4 de mayo 2010 - 00:00

Estalló la guerra por festejo del Bicentenario

Los festejos del Bicentenario de la Revolución de Mayo auguran una guerra histórica entre la Ciudad y el Gobierno nacional si en las próximas horas un concilio no arriba a la paz en dos temas clave del aniversario patrio. Uno es el permiso que debe dar el Gobierno porteño al nacional para instalar una feria; y el otro, el más complicado, las invitaciones para la función de gala del Teatro Colón, que se realizará la noche del 24 de mayo, tras una puesta en la calle que, el macrismo aspira, se hará previendo la participación de 100 mil espectadores.

«Que estén todos los papeles, sin papeles no hay permiso», advirtió Mauricio Macri ayer a sus ministros, al presidir la reunión semanal de gabinete, función que retomó tras la vuelta de su gira a la India. Se refirió así al delicado tema en las relaciones entre su Gobierno y el nacional: el de los permisos que está tramitando el kirchnerismo para la pomposa feria-exposición que prepara como acto central de los festejos de la semana de mayo a doscientos años de aquella Revolución. Desde el 8 de abril pasado, un grupo de empleados del área Bicentenario del Gobierno nacional comenzó a transitar los vericuetos de la burocracia porteña, que aprecian sinfín. Vecinos en definitiva, el tramiterío ya les demandó el pulido de planos, sellado de notas, ruegos por ambulancias y seguridad y papelería de todo color que renuevan cada dos días en distintas ventanillas. Para más esas habilitaciones para estacionarse en la avenida 9 de Julio con más de cuarenta stands rozan el área de al menos tres ministerios porteños, como son el de Espacio Público (Diego Santilli), el de Desarrollo Urbano (Daniel Chain) y el de Seguridad (Guillermo Montenegro). Hasta ahora todo parecería poder arribar a buen puerto para esa exposición que abarcará cerca de un kilómetro desde el Obelisco hacia el Sur, incluido el paso subterráneo de la principal avenida porteña con su intersección con Belgrano. Funcionarios nacionales, convertidos ya en gestores, se ven obligados a carpetas y sellados que coronarán sin duda como ejemplo patriótico para usuales ocupas del espacio callejero porteño que eluden a diario esos compromisos. No es todo, ya que en ese sentido el kirchnerismo está dispuesto a llenar cada forma para suavizar lo que en horas podría convertirse en un enfrentamiento.

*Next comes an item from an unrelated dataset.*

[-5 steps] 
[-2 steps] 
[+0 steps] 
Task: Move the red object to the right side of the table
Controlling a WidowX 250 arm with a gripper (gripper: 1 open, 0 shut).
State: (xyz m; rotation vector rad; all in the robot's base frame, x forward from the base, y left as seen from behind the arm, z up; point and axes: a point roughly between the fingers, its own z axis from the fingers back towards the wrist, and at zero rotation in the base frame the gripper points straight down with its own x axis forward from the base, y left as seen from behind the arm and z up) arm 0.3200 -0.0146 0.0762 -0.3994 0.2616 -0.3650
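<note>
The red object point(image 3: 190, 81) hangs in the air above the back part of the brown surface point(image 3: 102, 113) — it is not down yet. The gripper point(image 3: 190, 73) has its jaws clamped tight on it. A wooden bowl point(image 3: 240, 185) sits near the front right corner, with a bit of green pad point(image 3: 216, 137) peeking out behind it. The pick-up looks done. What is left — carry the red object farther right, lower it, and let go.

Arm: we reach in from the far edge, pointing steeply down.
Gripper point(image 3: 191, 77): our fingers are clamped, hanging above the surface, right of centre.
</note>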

Mañana se llevará a cabo una reunión entre unos y otros organizadores (Nación y Ciudad) donde se comunicarán noticias. La Nación le pediría formalmente a la Ciudad el 50% de las invitaciones para la función de gala del Colón. La Ciudad dirá que es imposible porque ya han repartido la mayoría de las plazas. La excusa del lado porteño será que recién cuando hace 10 días Florencio Randazzo visitó las obras del Colón junto a Horacio Rodríguez Larreta, quedó confirmada la asistencia de Cristina de Kirchner al teatro. Del lado porteño también explicaron que sólo hay capacidad para 2.400 personas «incluidos los parados» y que el propio Macri se reservó sólo 40 lugares, entre otros para alcaldes de distintas ciudades de la región y el de Madrid. Que invita a sus ministros con esposas y que la consigna ha sido que 1.800 entradas sean para quienes «no son funcionarios» englobando en esa categoría especialmente a representantes de la cultura local e internacional (directores de teatros del mundo), empresarios o referentes diversos de la sociedad. De ese modo, hasta ahora Macri invitaría a la Presidente y su esposo, a los ministros nacionales y sus parejas y a funcionarios K de rango ministerial.

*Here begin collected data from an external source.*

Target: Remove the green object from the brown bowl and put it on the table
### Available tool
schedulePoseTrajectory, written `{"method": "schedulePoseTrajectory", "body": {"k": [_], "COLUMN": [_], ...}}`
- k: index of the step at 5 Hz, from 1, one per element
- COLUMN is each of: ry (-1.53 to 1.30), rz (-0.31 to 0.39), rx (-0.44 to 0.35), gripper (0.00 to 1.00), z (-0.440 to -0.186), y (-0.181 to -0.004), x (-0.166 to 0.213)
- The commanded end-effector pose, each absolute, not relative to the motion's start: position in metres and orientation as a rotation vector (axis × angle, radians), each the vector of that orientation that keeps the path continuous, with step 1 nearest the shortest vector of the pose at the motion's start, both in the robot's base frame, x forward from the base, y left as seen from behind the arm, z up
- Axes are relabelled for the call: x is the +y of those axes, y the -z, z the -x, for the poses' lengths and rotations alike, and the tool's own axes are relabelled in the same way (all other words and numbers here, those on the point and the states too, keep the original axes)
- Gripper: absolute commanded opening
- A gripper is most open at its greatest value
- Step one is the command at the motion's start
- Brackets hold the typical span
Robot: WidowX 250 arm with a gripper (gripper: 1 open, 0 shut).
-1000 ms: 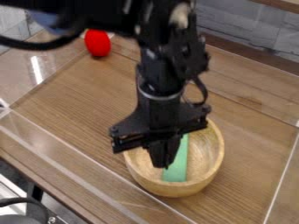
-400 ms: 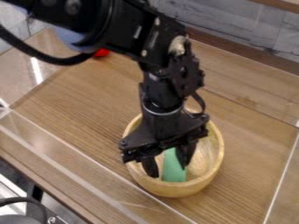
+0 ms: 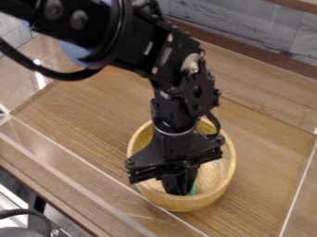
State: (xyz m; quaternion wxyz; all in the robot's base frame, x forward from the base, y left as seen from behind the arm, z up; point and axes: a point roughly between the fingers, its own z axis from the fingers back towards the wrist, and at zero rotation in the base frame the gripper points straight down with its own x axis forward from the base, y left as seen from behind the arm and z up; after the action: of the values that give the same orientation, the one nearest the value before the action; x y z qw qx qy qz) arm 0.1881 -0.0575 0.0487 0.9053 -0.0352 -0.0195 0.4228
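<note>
At the near left corner, a black cable (image 3: pixel 28 213) curved beside the edge of the desk (image 3: pixel 77 116). The brown bowl (image 3: pixel 220 188) stood on the desk, a little right of the middle and on the near side. Inside it was the green object (image 3: pixel 192 190), of which only a small piece was showing (the black parts covered the rest). The claw (image 3: pixel 184 189) was pointing down into the bowl, its tips very close to this green piece. It was narrow, with the jaws brought together; whether they had the green object between them, I could not tell. The arm (image 3: pixel 109 35) came from the far left side and leaned over the desk, hiding a part of it. Along the right side, a thin pale edge (image 3: pixel 298 190) ran from near to far. Behind everything, at the far right, was a grey wall (image 3: pixel 275 30) (it had wood-like lines).
</note>
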Motion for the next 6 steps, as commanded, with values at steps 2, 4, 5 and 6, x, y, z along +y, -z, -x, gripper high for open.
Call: {"method": "schedulePoseTrajectory", "body": {"k": [2, 4, 5, 6], "ry": [-0.925, -0.94, -0.924, -0.883], "rz": [0.071, 0.061, 0.065, 0.073], "rx": [-0.04, -0.03, -0.026, -0.021], "gripper": [1.0, 1.0, 1.0, 1.0], "z": [-0.194, -0.206, -0.21, -0.212], "y": [-0.049, -0.043, -0.044, -0.032], "x": [-0.056, -0.052, -0.055, -0.042]}}
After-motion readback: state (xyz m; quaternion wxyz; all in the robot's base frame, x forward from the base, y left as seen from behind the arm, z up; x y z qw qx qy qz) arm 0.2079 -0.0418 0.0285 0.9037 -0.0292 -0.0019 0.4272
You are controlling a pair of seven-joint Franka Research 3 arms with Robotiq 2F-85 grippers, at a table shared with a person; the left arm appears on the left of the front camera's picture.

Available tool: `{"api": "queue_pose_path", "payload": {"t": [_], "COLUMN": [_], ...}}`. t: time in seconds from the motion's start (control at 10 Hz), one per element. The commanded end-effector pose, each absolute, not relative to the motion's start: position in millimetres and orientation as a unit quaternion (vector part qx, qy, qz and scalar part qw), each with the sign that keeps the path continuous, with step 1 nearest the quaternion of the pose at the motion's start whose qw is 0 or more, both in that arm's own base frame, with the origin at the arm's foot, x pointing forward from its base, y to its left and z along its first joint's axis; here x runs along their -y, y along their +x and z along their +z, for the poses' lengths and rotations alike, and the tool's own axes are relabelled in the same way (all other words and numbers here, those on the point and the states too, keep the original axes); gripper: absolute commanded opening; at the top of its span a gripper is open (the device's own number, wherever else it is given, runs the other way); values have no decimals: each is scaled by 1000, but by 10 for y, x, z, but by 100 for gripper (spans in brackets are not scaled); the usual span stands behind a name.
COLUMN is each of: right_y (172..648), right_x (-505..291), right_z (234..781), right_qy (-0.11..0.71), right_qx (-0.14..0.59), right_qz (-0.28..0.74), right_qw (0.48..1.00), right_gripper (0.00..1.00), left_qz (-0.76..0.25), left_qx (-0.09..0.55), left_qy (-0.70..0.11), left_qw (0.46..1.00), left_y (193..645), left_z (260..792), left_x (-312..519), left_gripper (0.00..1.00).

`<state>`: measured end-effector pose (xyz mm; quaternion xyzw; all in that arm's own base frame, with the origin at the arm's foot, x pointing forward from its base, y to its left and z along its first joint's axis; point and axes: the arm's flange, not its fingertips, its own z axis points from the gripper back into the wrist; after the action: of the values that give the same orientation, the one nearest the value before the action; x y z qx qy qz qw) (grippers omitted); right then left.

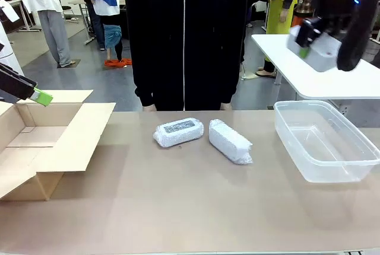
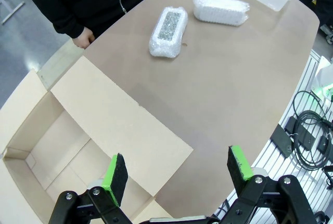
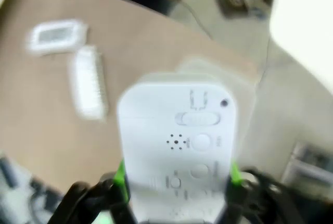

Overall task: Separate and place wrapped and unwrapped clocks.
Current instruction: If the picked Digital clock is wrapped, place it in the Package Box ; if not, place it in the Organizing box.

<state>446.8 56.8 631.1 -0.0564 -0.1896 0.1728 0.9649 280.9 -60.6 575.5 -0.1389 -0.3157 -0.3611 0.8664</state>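
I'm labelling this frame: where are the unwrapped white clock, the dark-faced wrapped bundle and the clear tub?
unwrapped white clock (image 3: 177, 146): right wrist view, its buttoned face.
dark-faced wrapped bundle (image 1: 179, 128): front view, its dark patch.
clear tub (image 1: 300, 104): front view, its far rim.

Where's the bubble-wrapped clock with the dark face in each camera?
Front view: dark-faced bundle, just left of centre.
Left wrist view: top centre.
Right wrist view: upper left, blurred.
Shared landmark: plain white bundle lying right beside it.
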Motion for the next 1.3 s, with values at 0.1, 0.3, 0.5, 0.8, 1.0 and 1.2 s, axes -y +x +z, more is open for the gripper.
{"api": "queue_pose_path", "payload": {"t": [0.1, 0.3, 0.5, 0.8, 1.0, 1.2], "right_y": [4373, 4315, 4336, 4397, 4437, 4469], "right_x": [-83, 216, 343, 302, 314, 292], "right_z": [5669, 5323, 4919, 4388, 4032, 3774], "right_qy": [-58, -52, -24, 29, 62, 77], "right_qx": [191, 199, 209, 198, 181, 161], "right_qz": [66, 53, 53, 66, 68, 75], "right_qw": [978, 977, 976, 978, 979, 981], "right_gripper": [78, 78, 78, 78, 78, 78], "left_qz": [-364, -364, -364, -364, -364, -364], "left_qx": [314, 314, 314, 314, 314, 314], "left_qy": [-146, -146, -146, -146, -146, -146], "left_qw": [865, 865, 865, 865, 865, 865], "left_y": [2807, 2807, 2807, 2807, 2807, 2807], "left_z": [5748, 5748, 5748, 5748, 5748, 5748], "left_x": [606, 606, 606, 606, 606, 606], "left_gripper": [100, 100, 100, 100, 100, 100]}}
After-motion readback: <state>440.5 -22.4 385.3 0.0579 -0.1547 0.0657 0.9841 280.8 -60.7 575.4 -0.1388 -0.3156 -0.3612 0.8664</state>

No es la idea del kirchnerismo, que presume que recibiría 1.200 plazas para repartir entre los suyos, casi imposible si la cuenta que difunde por estos días el Gobierno de la Ciudad es certera. Esa aritmética confía que ya se han asignado 3.000 lugares, 600 más de los que hay -teniendo en cuenta que un porcentaje de invitados podría no asistir- una lista que, en procura de tranquilidad, el kirchnerismo pedirá mañana que los porteños tengan a bien revisar.